BY AG NOORANI
THE media is a powerful institution with a fragile base. It depends on public opinion for support against the state and any others who seek to stifle it. But it finds itself weak in the face of mob fury whipped up by vigilante groups. Every institution has come under attack lately in India — the newspaper office, the TV station, the cinema hall and even the book publisher.
In the main, vandals are of two kinds — those who perform on their own and those who enjoy political backing. They either instigate the agitation or use state machinery to see that vandals escape punishment. Gradually, the room for dissent has become more restricted than ever before. This has happened especially since boundaries were redrawn in 1956 to establish states on a linguistic basis.
Linguistic nationalism triumphs over democratic governance. States have their regional heroes who are worshipped by their devotees. Even scholarly historical criticism is taboo, as book publishers have discovered in recent years.
One case decided by the Supreme Court in 1989 provides a vivid illustration of the menace as well as the limits of governmental help. It concerned a Tamil film on the reservation of seats, in educational institutions and public services, on the basis of caste — a sensitive subject in South India. The Madras High Court revoked the certificate for its exhibition granted by the board of censors.
Its central theme was that reservations on the basis of caste were bad; reservations would be justified only on the ground of economic backwardness. The state government said that some organisations had been agitating that the film should be banned as it hurt the sentiments of people belonging to Scheduled Castes.
The Supreme Court rejected this excuse in these scathing terms. “…[W]hat good is the protection of freedom of expression if the state does not take care to protect it? If the film is unobjectionable and cannot constitutionally be restricted under Article 19(2), freedom of expression cannot be suppressed on account of threat of demonstration and processions or threats of violence. That would be tantamount to negation of the rule of law and a surrender to blackmail and intimidation.

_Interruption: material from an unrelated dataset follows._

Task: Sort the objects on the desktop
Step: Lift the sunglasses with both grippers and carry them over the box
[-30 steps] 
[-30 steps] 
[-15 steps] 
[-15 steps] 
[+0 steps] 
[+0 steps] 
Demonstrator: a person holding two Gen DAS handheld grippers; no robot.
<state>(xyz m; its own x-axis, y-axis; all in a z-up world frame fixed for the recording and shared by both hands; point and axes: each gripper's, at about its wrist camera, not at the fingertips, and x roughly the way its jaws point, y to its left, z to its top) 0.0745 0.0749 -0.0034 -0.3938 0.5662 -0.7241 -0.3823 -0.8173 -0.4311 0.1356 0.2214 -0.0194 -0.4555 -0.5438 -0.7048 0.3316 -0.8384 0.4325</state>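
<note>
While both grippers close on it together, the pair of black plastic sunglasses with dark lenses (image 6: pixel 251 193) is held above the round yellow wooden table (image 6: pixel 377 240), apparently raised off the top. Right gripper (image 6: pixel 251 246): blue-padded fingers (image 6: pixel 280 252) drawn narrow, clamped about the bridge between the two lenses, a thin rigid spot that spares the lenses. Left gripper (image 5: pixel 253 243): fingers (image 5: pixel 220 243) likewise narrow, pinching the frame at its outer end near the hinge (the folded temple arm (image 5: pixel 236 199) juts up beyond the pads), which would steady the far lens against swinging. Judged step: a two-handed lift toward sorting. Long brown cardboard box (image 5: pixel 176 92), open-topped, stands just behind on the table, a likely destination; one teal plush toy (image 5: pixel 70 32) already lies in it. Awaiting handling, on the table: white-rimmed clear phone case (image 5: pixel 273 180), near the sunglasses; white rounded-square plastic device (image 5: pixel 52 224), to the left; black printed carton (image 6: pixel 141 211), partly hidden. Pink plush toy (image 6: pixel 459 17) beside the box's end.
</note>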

“It is the duty of the state to protect the freedom of expression since it is a liberty guaranteed against the state. The state cannot plead its inability to handle the hostile audience problem.”

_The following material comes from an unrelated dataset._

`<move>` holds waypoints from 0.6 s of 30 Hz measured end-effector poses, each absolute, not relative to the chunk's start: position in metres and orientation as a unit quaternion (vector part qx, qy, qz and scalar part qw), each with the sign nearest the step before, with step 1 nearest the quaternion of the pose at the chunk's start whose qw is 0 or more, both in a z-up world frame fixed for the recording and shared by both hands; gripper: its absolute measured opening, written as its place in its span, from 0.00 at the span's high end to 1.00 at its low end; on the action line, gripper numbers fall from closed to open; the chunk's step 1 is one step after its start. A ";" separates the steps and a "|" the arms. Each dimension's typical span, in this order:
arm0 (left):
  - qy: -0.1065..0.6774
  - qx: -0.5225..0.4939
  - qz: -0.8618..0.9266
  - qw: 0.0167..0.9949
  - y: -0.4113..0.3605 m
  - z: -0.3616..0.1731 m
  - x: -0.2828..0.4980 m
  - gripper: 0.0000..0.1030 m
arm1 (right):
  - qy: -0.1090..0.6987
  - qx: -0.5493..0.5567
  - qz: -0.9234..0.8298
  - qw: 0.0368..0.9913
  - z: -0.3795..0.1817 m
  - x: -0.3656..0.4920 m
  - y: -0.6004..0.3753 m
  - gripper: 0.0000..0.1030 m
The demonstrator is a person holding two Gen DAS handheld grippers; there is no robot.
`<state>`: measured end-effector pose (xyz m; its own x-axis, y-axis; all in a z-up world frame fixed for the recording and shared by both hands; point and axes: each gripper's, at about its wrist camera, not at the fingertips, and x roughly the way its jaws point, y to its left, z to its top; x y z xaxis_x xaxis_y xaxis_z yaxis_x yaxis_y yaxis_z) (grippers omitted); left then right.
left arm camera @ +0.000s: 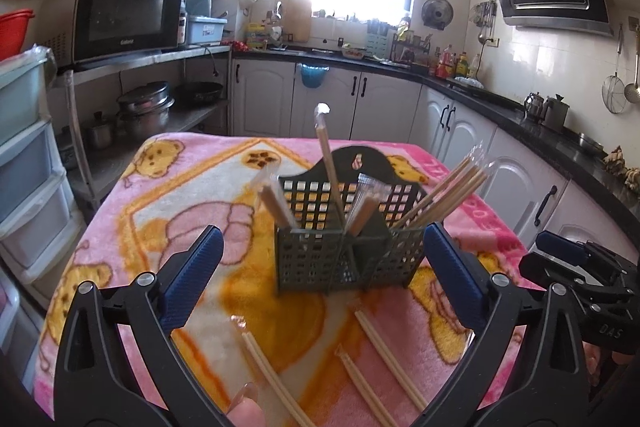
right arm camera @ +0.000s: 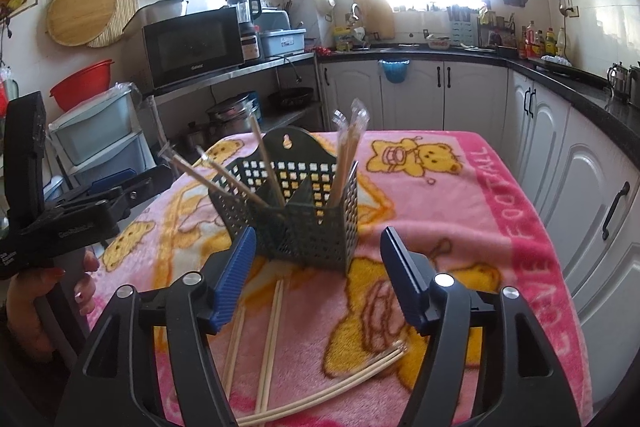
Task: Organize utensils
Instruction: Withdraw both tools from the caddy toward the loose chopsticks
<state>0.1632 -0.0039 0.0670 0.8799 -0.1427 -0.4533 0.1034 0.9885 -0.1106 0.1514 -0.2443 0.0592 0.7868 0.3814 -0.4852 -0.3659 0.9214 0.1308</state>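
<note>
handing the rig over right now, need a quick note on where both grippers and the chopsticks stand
Left gripper: open, holding nothing, aimed at the basket.
Right gripper: open, holding nothing, also facing the basket.
Basket: dark, perforated, divided, upright on the pink blanket.
Done: several wrapped chopsticks already stand in the basket's compartments, leaning outward.
Left: three loose pairs lie on the blanket in front of the basket in the left view; the right view also shows a pair lying crosswise at the near edge. Probably pick each up and stand it in the basket.
</note>
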 end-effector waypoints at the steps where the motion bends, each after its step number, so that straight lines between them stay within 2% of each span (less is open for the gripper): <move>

This was the highest watermark of the court’s censure of intolerance. Sadly, it has tended to temporise by suggesting changes or counselling compromises.

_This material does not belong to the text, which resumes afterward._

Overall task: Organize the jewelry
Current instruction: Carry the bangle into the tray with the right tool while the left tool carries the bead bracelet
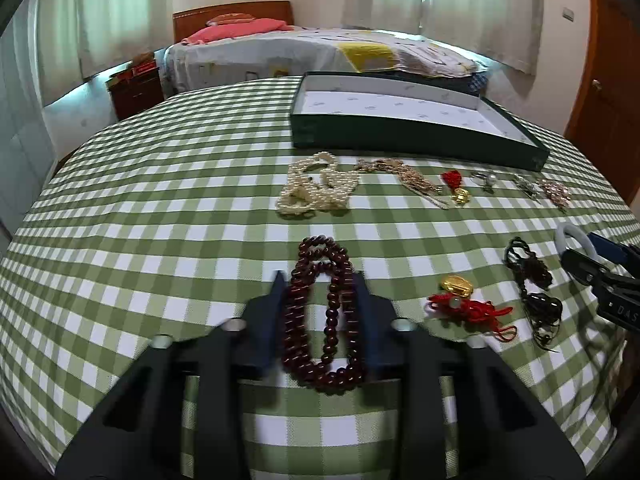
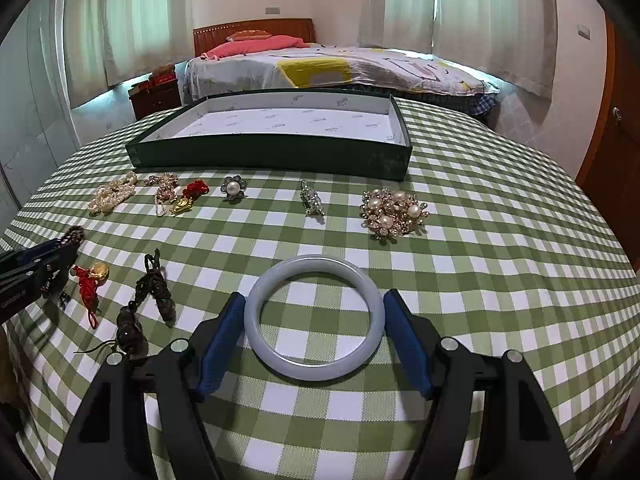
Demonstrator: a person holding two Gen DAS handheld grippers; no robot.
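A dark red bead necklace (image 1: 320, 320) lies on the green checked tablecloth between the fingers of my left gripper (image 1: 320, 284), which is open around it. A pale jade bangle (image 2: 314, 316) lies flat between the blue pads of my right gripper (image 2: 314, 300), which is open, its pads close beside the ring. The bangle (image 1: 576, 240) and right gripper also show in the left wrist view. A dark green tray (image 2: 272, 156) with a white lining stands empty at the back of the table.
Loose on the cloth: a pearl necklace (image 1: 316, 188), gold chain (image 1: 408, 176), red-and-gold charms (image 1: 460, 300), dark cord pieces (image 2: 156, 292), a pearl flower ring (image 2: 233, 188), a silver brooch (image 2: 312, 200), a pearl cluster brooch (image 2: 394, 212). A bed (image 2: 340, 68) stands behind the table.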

In 1991, controversy broke out over state TV Doordarshan’s telecast of a TV serial on the life and times of Tipu Sultan, produced by Sanjay Khan. Based on a historical romance, the serial depicted Tipu as a symbol of Indian nationhood. This evoked a storm of protest, with allegations that Tipu was a despot and a religious bigot.
Gidwani’s book was avowedly historical fiction. That Doordarshan should have decided, nonetheless, explicitly to disavow any claim to historical accuracy or authenticity was one thing. What is saddening is the lapse on the part of the Supreme Court. Doordarshan’s formulation was made worse by the court sanctioning the words: it “has nothing to do with either the life or rule of Tipu Sultan”. This makes a mockery of the very concept of historical fiction which is fiction inspired by history.
Evidently, the judges completely lost sight of what historical fiction is about. This was not a solitary lapse. It marked the beginning of such orders; more recently in relation to a scholarly book on Shivaji. Agitators had vandalised a library in Pune inflicting enormous losses on an institution of historical significance.
The Criminal Procedure Code, 1898 empowered the state to ban a book. But it had to state its reasons and the aggrieved author or publisher was entitled to move a special bench of three high court judges.
Likewise, the Cinematograph Act, 1952 enables the state government to even revoke a certificate given by the board of film censors. In both cases, grant of judicial relief is a tardy process. In both cases too, not seldom, politicians in power connive at the vandals’ behaviour and aid and abet them by banning the book or the film — citing a ‘law and order’ problem.
Since 1989, such behaviour has not been censured. In the mid-1980s, activists of the Congress Party attacked the editorial offices and the printing presses of a leading daily in New Delhi. The Karnataka government brought in the Karnataka Freedom of Press Bill to punish physical attacks on the press. But, even if such a law is made, who will enforce it but the government which is in cahoots with the vandals?